> [About this task]
Your reply should contain only the line with "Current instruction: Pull" and the lines after it through the end of the data, each written out exactly.

·····

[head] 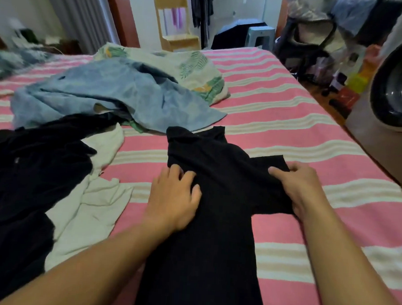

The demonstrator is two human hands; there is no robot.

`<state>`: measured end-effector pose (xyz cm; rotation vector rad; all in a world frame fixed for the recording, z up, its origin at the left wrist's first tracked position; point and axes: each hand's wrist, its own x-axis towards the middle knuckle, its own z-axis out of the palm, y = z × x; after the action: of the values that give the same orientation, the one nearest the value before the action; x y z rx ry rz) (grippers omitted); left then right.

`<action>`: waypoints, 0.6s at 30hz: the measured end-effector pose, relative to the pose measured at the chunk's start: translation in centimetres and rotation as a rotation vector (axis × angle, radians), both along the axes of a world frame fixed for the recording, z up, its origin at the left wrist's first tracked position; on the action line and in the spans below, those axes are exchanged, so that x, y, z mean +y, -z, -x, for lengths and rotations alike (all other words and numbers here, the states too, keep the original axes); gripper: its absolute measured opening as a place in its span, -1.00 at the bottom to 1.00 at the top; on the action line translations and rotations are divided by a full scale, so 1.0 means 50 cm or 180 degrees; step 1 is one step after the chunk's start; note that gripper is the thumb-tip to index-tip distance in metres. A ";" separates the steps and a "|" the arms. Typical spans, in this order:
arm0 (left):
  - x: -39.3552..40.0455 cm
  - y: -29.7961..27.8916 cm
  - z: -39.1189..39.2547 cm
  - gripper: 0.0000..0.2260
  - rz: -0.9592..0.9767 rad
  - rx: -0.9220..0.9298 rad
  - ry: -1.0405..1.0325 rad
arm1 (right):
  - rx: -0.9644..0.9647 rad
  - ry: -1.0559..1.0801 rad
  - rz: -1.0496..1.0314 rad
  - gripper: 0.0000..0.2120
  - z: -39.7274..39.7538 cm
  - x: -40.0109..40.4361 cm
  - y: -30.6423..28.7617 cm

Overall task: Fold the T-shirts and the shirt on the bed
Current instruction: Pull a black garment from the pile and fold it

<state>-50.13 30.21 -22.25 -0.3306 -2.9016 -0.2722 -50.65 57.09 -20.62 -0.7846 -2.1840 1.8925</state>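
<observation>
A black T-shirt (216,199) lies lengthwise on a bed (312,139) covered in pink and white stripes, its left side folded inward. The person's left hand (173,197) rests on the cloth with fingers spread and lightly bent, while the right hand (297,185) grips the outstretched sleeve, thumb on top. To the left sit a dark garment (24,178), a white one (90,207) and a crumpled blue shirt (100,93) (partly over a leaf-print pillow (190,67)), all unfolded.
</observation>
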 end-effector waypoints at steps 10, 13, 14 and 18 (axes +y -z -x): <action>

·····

> [The completed task]
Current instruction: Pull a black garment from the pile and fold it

<state>-50.13 30.21 -22.25 -0.3306 -2.9016 -0.2722 -50.65 57.09 -20.62 -0.7846 -2.1840 1.8925</state>
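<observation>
A black T-shirt (216,199) lies lengthwise on a bed (312,139) covered in pink and white stripes, its left side folded inward. The person's left hand (173,197) rests on the cloth with fingers spread and lightly bent, while the right hand (297,185) grips the outstretched sleeve, thumb on top. To the left sit a dark garment (24,178), a white one (90,207) and a crumpled blue shirt (100,93) (partly over a leaf-print pillow (190,67)), all unfolded.
</observation>
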 end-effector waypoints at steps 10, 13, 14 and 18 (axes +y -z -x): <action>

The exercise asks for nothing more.